◆ ASSIGNMENT:
Each line below must be reproduced exactly, though the pictures are to be dropped.

┄┄┄┄┄┄┄┄┄┄

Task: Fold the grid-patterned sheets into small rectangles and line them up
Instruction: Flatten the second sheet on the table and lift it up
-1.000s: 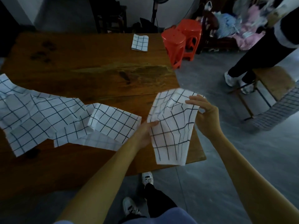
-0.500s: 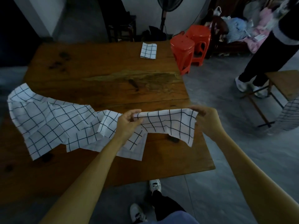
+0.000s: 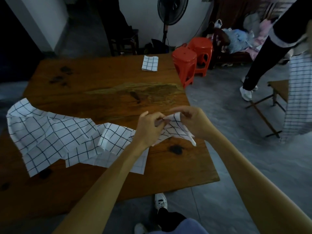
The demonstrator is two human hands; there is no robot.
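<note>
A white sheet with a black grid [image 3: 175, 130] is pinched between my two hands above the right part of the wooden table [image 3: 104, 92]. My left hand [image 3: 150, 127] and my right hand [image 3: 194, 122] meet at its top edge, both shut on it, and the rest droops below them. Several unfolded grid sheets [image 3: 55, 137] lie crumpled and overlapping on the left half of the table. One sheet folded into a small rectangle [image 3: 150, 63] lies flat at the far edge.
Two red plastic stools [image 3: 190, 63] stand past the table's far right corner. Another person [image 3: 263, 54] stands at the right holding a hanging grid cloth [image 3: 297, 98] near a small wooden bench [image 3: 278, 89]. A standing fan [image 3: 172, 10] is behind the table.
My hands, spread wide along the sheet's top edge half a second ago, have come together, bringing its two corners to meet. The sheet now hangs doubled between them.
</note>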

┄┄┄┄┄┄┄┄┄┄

◆ SOLUTION:
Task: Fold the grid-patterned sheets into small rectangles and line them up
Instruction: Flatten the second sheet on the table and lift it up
-1.000s: 
-0.500s: 
+0.000s: 
The demonstrator is two human hands; there is no robot.
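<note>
A white sheet with a black grid [image 3: 175, 130] is pinched between my two hands above the right part of the wooden table [image 3: 104, 92]. My left hand [image 3: 150, 127] and my right hand [image 3: 194, 122] meet at its top edge, both shut on it, and the rest droops below them. Several unfolded grid sheets [image 3: 55, 137] lie crumpled and overlapping on the left half of the table. One sheet folded into a small rectangle [image 3: 150, 63] lies flat at the far edge.
Two red plastic stools [image 3: 190, 63] stand past the table's far right corner. Another person [image 3: 263, 54] stands at the right holding a hanging grid cloth [image 3: 297, 98] near a small wooden bench [image 3: 278, 89]. A standing fan [image 3: 172, 10] is behind the table.
My hands, spread wide along the sheet's top edge half a second ago, have come together, bringing its two corners to meet. The sheet now hangs doubled between them.
</note>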

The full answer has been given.